[Opening MATERIAL FOR THIS EXERCISE section]
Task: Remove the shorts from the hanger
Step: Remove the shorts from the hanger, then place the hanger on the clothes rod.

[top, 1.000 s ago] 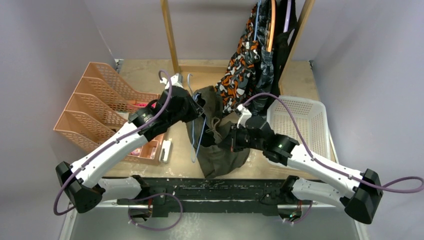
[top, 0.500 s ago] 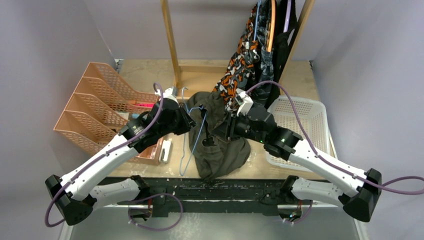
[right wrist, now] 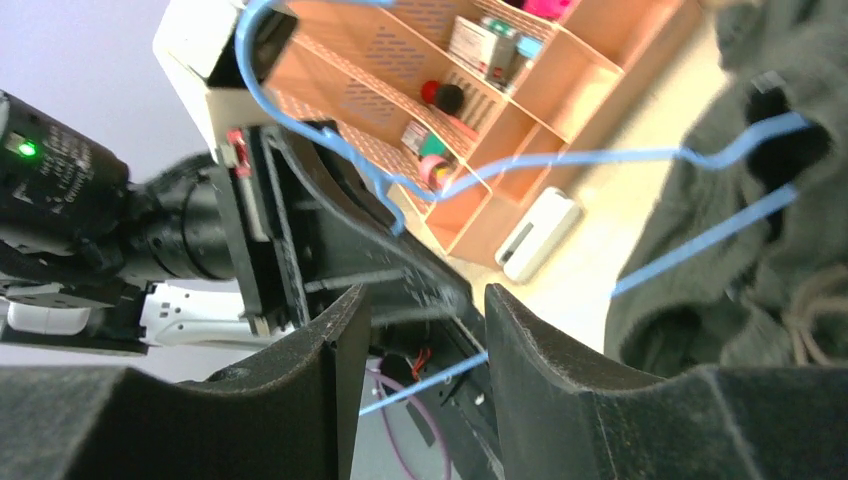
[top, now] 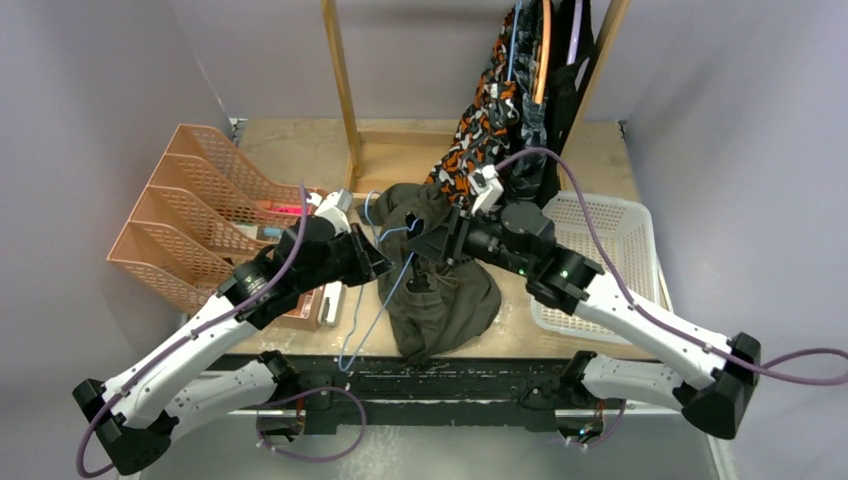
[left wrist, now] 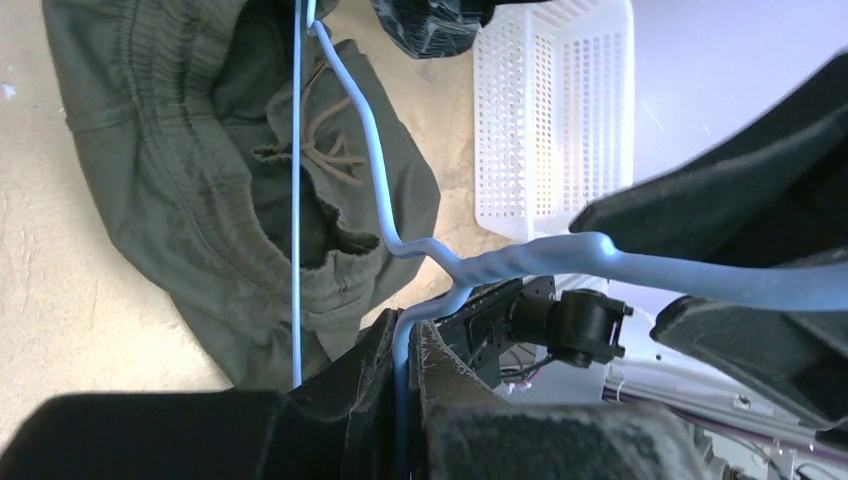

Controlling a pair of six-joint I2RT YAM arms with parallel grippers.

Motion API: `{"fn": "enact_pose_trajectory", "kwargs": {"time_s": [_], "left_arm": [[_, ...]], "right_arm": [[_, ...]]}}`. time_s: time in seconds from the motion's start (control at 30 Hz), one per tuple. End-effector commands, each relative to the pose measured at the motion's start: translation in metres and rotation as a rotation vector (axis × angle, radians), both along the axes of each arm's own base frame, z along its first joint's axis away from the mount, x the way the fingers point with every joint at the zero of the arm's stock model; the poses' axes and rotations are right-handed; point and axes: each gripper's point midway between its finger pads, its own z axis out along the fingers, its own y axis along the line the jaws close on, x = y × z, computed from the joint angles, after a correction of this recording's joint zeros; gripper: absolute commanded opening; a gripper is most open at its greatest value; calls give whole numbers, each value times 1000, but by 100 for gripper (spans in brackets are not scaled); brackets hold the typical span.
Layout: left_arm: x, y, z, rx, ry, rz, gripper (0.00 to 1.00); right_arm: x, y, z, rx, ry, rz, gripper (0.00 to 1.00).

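The olive green shorts (top: 450, 300) lie crumpled on the table, also seen in the left wrist view (left wrist: 170, 170) and right wrist view (right wrist: 760, 240). A light blue wire hanger (top: 385, 290) has one end still tucked in their waistband (right wrist: 790, 130). My left gripper (top: 368, 262) is shut on the hanger's wire (left wrist: 405, 370), left of the shorts. My right gripper (top: 440, 240) hovers at the shorts' upper edge, jaws open and empty (right wrist: 425, 300). The orange camouflage shorts (top: 470, 150), grey-blue camouflage shorts (top: 530, 130) and black shorts (top: 565, 90) hang on the rack behind.
A wooden rack (top: 340, 80) stands at the back. A white mesh basket (top: 600, 240) sits right of the shorts. An orange file organiser (top: 190, 220) with small items fills the left side. A small white device (top: 330, 300) lies beside it.
My left arm drew back toward the near left, pulling the hanger partly out of the olive shorts. My right gripper moved up and farther back to the shorts' upper edge.
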Motion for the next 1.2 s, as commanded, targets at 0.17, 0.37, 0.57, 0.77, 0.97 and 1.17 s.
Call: {"fn": "enact_pose_trajectory", "kwargs": {"time_s": [0.17, 0.37, 0.57, 0.77, 0.97, 1.17], "left_arm": [[-9, -13, 29, -75, -75, -107, 0], [-11, -17, 32, -104, -77, -119, 0], [-17, -27, 47, -196, -100, -170, 0], [-14, -22, 43, -148, -93, -151, 0], [-17, -21, 52, -186, -112, -148, 0], [-21, -26, 54, -214, -104, -178, 0]], "right_arm": [[9, 54, 77, 34, -350, 213, 53], [15, 65, 58, -63, -399, 241, 54], [18, 73, 53, -117, -458, 241, 51], [30, 71, 62, -148, -505, 153, 20], [33, 66, 61, -165, -515, 134, 26], [39, 64, 53, -197, -527, 111, 36]]}}
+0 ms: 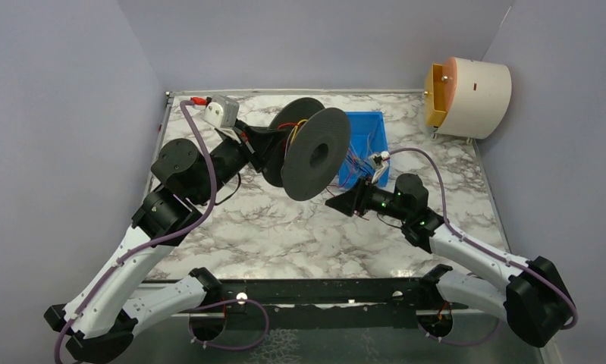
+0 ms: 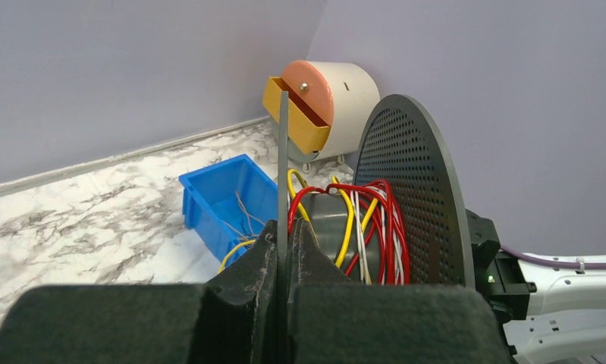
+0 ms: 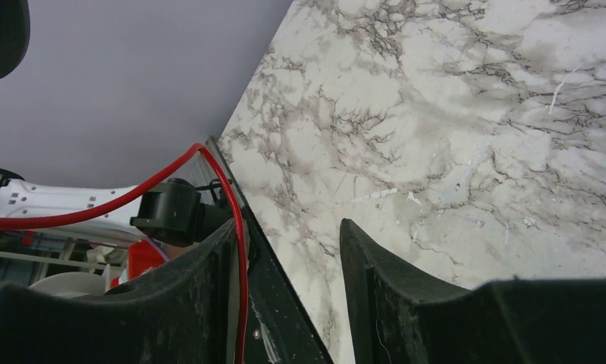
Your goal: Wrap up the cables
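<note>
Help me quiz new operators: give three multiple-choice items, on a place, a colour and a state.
1. Where is the blue bin? A by the arm bases; B at the table's far side, behind the spool; C on the wall.
2. The cables on the spool are: A red, yellow and white; B green; C black only.
3. The left gripper is: A open; B shut on the spool; C out of view.
B, seen from above; A, seen from the left wrist; B, its fingers clamp the spool's rim.
</note>
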Robot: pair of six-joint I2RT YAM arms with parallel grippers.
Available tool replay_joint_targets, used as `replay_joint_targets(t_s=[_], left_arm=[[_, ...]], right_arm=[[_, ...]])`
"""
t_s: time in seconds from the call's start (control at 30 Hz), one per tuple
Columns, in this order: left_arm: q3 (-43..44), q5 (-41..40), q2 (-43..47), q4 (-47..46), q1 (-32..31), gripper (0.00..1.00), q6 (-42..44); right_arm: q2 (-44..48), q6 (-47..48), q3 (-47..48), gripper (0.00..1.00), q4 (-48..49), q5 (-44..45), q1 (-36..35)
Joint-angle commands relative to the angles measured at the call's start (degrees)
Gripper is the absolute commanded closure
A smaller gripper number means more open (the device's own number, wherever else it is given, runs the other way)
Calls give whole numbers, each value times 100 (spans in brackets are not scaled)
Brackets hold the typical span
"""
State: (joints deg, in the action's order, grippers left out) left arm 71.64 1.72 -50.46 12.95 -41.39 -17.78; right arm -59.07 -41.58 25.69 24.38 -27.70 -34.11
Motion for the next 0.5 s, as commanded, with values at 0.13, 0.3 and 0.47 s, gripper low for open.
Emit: replay_joint_targets(t_s=[0.13,0.3,0.47], left_arm=[[49,-318,0,-715,-19,100,162],[94,-227,-26,-656,-16,100,194],[140,1,-4,-562,-18,100,282]], right_arm=[[209,-272,34,47,-329,4,19],[393,13,-10,47,-731,189,21],[665,472,-10,47,-1287,615,18]])
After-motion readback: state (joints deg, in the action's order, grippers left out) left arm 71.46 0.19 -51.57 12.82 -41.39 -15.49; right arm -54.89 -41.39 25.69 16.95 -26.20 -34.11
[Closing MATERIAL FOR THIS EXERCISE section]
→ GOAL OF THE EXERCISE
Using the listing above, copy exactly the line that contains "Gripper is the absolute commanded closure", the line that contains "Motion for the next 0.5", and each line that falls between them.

→ TASK RESULT
Gripper is the absolute commanded closure
A smaller gripper number means more open (the device's own number, wherever else it is given, runs the other way)
Calls give whole numbers, each value times 100 (spans in brackets are not scaled)
Brackets hold the typical span
"""
State: (joints deg, in the action's order, grippers left out) left arm 71.64 1.72 -50.46 12.95 -41.39 -17.78; right arm -59.07 -41.58 25.69 24.38 -27.70 -34.11
Motion for the next 0.5 s, as commanded, with values at 0.13, 0.3 and 0.47 s, gripper low for open.

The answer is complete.